Çok geçmemişti ki evimin önüne gelmiştim.İşte tam karşımdaydı. Derken dış kapının açılmasıyla beraber içeriden Sema çıktı. Onu görmem beraberinde Yan tarafımda kalan binanın boşluğuna sığındım beni görmemesi adına.Gerçi görse de tanımazdı. Elindeki çantasında birşeyler arıyordu. Aradığını bulamamış olsa ki çantayı alt üst çevirerek içindekileri yere boşalttı. Bu haline gülümsedim.Hiç değişmemişti.Ne fiziken ne de inatcılığı bakımından. Çok özlemiştim.
Hemen gerimde duran bir aracın kapılarının açılıp kapanmasıyla gözlerim arkama döndü. Hadi ama neden farketmemiştim. İçinden çıkan iki takım elbiseli adam odak noktalarını bana vermiş ilerliyorlardı. Doğanın evin önüne diktiği adamları olduğunu bilmek için müneccim olmaya gerek yoktu.
Onları farketmem ile atkımı olabildiğince burnuma kadar çektim ve saklanmış olduğum yerden çıkarak onların geldiği ters yöne doğru yürümeye başladım. Bir kaç adım atmıştım ki konuşmaya başladılar.
" Hey! Baksana,kime diyorum." Onları duymama rağmen adımlarımı durdurmadım. Arkamdan geldiklerini biliyordum çok geçmeden de önümü kestiler.İki katım olan adamlardan biri tam önümde durarak yürümemi durdurdu. Şapkam,gözlüklerim ve atkım tüm yüzümü örtüyordu beni tanımaları imkansızdı.Peki ama neden durdurmuşlardı?
" Evi izliyordu,yakaladım." Önümde duran adam, öteki adama bu şekilde açıklama yaptı ve sonra gözleri bana kaydı. Kaşlarıyla işaret ederek yüzümü sakladığım eşyaları işaret etti.
" Çıkar onları." Yüzümü tanıyabilirlerdi. Ellerinde illaki benim resmim ya da beni bir şekilde tanıyabilecekleri bir evrak vardı. Bir adım gerileyerek karşılık verdim.
" Siz de kimsiniz? Beni biriyle karıştırdınız herhalde." Kalbimin sesi kulaklarımda duyuluyordu.
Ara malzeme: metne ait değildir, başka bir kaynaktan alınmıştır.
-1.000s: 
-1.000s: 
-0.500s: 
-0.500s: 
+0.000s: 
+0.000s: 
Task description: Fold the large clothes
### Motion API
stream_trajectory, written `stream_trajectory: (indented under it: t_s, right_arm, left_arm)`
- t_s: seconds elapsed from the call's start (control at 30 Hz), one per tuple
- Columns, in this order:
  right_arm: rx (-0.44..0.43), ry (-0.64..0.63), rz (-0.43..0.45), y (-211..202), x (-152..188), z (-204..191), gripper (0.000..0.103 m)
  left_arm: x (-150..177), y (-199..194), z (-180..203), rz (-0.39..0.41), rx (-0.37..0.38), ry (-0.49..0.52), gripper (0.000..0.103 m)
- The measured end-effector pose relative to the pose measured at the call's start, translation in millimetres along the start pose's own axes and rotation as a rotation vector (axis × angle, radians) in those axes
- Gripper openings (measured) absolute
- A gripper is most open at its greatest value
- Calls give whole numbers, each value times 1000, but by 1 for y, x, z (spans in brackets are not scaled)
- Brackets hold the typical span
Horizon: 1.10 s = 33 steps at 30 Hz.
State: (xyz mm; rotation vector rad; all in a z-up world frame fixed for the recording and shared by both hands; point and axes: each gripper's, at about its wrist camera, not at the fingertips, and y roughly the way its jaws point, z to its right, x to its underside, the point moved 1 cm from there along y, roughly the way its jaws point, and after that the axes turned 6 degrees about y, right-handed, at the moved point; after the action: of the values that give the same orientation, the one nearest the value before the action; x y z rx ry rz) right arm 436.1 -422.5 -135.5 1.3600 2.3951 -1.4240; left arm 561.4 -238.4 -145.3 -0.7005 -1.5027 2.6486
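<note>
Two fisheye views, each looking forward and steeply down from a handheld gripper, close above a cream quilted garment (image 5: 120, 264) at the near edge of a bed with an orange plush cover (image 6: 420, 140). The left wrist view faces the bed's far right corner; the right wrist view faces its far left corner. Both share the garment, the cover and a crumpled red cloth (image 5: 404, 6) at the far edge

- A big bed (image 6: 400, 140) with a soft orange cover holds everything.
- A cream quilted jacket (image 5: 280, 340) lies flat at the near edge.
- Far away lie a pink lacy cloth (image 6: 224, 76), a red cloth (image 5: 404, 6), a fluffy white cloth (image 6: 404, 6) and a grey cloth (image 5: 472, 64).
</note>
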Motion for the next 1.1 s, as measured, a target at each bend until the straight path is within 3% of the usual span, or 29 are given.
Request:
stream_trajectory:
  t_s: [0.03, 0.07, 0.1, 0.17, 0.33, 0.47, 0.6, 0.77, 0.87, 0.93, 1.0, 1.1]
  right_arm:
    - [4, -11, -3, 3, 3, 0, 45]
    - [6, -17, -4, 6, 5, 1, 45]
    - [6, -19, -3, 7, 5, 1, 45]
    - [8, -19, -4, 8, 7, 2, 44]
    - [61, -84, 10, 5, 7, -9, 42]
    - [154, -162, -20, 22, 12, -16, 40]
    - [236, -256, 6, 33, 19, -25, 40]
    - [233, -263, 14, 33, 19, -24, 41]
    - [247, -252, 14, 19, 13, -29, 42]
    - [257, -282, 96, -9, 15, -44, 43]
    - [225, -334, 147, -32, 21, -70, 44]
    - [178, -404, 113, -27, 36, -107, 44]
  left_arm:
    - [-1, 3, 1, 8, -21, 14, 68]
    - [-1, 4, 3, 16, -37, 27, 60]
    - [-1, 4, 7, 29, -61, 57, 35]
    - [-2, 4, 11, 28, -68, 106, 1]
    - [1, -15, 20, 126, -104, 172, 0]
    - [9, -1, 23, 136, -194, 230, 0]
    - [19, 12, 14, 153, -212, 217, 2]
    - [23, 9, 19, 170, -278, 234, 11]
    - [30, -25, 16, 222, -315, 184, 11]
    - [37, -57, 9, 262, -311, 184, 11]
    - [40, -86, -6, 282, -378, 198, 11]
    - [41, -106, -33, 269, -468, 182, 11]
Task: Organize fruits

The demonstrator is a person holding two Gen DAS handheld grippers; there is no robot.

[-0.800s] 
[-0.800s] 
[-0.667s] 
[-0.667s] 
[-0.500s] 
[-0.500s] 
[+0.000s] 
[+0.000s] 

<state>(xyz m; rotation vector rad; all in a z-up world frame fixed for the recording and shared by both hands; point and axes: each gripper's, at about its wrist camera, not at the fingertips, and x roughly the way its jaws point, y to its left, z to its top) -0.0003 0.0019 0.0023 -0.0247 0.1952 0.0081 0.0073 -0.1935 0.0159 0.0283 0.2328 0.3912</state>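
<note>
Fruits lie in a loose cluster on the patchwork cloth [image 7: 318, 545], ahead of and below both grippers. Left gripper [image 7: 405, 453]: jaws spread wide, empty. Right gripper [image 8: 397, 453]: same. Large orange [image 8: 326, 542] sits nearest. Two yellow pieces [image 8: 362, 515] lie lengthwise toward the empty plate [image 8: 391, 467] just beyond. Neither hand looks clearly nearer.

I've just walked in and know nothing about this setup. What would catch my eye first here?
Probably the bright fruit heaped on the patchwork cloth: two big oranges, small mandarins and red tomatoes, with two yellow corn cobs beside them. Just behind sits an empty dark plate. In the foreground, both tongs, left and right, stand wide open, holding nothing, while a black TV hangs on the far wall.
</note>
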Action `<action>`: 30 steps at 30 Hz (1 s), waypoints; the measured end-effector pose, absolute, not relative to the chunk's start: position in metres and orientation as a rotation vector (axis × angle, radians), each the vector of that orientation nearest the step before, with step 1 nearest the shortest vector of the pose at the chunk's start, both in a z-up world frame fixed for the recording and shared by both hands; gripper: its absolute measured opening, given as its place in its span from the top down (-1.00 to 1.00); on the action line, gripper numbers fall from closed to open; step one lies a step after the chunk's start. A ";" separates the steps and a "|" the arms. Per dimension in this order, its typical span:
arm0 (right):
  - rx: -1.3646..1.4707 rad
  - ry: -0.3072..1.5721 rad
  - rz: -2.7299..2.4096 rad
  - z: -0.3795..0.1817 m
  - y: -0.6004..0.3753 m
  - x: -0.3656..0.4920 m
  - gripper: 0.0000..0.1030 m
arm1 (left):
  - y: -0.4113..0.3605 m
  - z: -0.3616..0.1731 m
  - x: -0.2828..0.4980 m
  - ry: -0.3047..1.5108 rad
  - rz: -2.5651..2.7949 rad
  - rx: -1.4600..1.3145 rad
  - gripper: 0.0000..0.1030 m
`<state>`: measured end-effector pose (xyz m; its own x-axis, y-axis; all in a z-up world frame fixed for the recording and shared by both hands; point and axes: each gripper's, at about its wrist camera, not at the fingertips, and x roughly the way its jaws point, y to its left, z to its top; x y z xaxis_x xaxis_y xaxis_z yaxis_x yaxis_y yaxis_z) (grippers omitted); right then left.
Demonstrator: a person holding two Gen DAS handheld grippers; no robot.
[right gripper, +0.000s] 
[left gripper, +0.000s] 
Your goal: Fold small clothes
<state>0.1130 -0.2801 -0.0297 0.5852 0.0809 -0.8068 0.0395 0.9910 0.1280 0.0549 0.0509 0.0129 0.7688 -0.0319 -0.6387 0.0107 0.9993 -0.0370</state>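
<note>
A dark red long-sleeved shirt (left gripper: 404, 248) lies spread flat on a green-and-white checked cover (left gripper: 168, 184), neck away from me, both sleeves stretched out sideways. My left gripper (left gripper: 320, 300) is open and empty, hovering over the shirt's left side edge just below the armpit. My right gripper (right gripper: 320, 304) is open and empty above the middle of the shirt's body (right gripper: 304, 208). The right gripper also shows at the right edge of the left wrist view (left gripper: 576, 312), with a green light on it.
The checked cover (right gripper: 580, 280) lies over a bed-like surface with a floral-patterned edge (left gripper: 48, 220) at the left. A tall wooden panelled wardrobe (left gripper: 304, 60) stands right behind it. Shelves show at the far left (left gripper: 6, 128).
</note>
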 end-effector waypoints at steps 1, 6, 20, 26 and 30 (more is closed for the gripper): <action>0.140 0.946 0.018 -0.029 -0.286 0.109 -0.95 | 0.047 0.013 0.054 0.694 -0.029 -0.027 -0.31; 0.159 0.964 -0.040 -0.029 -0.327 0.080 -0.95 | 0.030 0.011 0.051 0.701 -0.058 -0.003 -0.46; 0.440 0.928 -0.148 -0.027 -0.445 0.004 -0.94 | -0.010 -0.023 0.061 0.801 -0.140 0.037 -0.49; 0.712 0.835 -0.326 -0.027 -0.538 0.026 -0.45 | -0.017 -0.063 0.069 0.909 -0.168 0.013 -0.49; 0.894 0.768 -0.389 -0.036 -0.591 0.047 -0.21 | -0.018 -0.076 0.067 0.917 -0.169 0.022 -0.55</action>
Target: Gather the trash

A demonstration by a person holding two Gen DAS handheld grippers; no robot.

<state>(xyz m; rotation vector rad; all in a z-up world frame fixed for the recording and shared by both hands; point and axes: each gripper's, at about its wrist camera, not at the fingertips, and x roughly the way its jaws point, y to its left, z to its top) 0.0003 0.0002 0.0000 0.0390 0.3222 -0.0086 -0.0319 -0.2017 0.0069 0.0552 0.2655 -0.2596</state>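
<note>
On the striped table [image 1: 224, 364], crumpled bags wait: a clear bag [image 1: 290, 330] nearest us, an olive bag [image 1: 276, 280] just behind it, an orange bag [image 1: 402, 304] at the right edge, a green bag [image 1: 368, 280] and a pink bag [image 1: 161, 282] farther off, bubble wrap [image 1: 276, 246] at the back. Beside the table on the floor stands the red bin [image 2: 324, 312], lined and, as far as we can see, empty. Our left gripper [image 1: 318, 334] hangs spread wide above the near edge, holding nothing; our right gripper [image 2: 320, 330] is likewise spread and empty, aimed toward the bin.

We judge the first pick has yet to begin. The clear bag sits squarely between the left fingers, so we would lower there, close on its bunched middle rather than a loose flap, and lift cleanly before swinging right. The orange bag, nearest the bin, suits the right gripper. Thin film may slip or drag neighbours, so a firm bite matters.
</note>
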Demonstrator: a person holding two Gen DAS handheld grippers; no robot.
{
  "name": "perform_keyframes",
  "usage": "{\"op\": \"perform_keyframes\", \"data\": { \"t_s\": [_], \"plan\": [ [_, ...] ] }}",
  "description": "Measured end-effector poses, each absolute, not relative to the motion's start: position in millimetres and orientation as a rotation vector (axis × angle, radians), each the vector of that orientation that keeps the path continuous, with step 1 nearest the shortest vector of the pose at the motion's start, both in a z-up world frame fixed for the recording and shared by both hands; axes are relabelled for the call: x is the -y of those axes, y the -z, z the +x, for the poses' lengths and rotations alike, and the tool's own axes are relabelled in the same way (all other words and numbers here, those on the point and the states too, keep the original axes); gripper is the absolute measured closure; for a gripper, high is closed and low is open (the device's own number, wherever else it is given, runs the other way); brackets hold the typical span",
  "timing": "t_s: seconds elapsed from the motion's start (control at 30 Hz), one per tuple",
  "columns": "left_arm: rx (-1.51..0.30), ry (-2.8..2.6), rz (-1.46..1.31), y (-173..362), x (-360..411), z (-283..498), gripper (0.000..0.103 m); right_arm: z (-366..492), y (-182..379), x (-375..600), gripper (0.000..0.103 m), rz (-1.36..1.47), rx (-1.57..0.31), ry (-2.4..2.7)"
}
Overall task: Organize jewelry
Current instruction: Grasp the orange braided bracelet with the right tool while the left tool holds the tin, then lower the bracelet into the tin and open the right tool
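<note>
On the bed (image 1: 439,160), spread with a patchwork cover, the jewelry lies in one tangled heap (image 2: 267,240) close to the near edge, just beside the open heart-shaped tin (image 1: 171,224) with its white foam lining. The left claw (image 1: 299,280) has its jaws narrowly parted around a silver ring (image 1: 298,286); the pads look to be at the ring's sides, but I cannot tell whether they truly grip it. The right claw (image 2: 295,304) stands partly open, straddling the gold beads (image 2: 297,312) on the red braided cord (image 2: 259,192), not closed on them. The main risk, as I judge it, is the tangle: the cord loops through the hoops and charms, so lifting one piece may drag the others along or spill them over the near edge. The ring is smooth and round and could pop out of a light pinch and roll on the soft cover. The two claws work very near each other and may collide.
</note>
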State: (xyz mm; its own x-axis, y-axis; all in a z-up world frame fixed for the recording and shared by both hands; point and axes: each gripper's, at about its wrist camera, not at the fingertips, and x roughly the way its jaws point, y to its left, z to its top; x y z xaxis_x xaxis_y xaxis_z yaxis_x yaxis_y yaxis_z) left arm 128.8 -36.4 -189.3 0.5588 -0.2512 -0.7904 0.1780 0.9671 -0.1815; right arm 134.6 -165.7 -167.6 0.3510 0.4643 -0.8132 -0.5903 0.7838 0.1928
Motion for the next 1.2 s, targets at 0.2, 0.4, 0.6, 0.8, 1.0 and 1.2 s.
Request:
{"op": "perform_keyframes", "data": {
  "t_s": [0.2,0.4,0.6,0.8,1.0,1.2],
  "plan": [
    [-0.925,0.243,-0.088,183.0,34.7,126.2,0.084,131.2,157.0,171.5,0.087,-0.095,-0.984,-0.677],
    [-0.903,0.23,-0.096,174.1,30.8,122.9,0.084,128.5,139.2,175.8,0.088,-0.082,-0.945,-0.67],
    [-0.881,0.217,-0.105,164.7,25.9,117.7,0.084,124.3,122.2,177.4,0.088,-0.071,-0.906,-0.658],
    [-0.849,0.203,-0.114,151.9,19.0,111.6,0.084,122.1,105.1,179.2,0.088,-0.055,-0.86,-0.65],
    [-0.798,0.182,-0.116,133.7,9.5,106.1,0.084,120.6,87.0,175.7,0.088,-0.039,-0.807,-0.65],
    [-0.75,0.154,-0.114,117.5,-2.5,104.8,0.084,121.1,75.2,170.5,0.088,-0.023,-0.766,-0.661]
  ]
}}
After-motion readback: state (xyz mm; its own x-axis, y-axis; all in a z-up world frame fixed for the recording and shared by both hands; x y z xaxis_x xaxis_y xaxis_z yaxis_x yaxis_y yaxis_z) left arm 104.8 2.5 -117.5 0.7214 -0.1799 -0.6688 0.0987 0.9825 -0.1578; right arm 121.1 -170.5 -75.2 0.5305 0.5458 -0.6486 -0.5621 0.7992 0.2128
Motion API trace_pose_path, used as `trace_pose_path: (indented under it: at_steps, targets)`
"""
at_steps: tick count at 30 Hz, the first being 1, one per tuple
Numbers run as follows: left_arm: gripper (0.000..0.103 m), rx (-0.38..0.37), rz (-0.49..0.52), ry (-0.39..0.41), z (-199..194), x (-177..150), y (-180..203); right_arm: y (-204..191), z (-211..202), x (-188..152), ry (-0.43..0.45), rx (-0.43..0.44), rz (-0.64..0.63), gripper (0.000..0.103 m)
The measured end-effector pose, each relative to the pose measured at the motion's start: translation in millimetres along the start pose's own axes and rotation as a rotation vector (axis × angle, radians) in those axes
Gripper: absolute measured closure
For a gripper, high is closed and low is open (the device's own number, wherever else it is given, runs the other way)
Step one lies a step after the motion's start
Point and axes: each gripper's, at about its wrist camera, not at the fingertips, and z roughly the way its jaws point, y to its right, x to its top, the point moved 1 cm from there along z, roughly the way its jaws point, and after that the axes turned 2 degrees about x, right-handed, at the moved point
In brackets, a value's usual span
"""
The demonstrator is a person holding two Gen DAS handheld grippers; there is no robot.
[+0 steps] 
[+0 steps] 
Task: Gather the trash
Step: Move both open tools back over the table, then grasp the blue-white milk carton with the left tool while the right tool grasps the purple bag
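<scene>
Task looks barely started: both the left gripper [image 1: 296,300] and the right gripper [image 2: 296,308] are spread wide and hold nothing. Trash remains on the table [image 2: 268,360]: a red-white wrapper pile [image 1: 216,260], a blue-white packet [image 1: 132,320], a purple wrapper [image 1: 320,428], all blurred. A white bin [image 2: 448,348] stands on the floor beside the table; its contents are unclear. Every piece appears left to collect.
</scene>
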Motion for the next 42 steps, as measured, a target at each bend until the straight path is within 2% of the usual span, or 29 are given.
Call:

" Önce şunları çıkar sonra kim olduğumuzu bizzat tanıtacağım." Elleriyle yüzümdekileri işaret ederek üzerime yürümeye başladı. Tam o sırada diğer adam araya girdi.
" Fotoğrafta ki kıza benzemiyor. Bırak gitsin o değil." Dedi bir diğeri fakat önümde duran adam onun dediklerini umursamıyordu. Hadi ama biraz laf dinleyip önümden çekilsen mi? Tam o sırada onu gördüm,Semayı. Kaşları çatık kavga etmeye hazır bir şekilde bize doğru geliyordu. Önce beni baştan aşağı süzüp sonrasında adamlara döndü.
" Evi dikizlediğiniz yetmiyor şimdi de sokaktan geçenlere mi bulaşmaya başladınız? Eğer şimdi buradan gitmezseniz saniyeler içinde polisi buraya yığarım." Kesinlikle dişli bir womendi. Sanırsam bu adamlarla ilk tartışması değildi. Çünkü onların bakışları ' yine mi sen' der gibiydi.
" Yine mi sen...Bana bak sarışın,artık işlerimize karışma." Sema ellerini beline koyarak tam bir mahalle çingenesi gibi çirkefleşti.
" Karışırsam..." Kaşlarını yukarı kaldırırken adamlar sanki bir şey yapmak istiyormuşta yapamıyormuş gibi el mahkum bir şekilde önümden çekilerek yola koyuldular. Bana ve Semaya attıkları kötü bakışlar arabaya biner dek bitmemişti. Arabaya binerek bizlere sıfır bir şekilde yanımızdan geçip gittiler. Manyak herifler. Bu hareketlerine Sema yerden aldığı taşı arabanın arkasından fırlattı.
Sonrasında ise bana dönerek tekrardan beni inceledi.
" İyimisin?" Başımı aşağı yukarı salladım.Eğer konuşursam beni tanırdı ve sanırsam geride dönemezdim.Hadi ama yanımda duruyor ve ben ona sarılamıyordum. Düşüncelerime son vermek adına yanından geçip uzaklaşmaya başladım.
" Hadi ama en azından bir teşekkür edebilirdin. Ne kadar da kaba ve vurdumduymazsın.Tıpkı Umay gibi." Arkamdan söylediği cümlelere takılmazken son cümleyle çoktan takılıp düşmüştüm.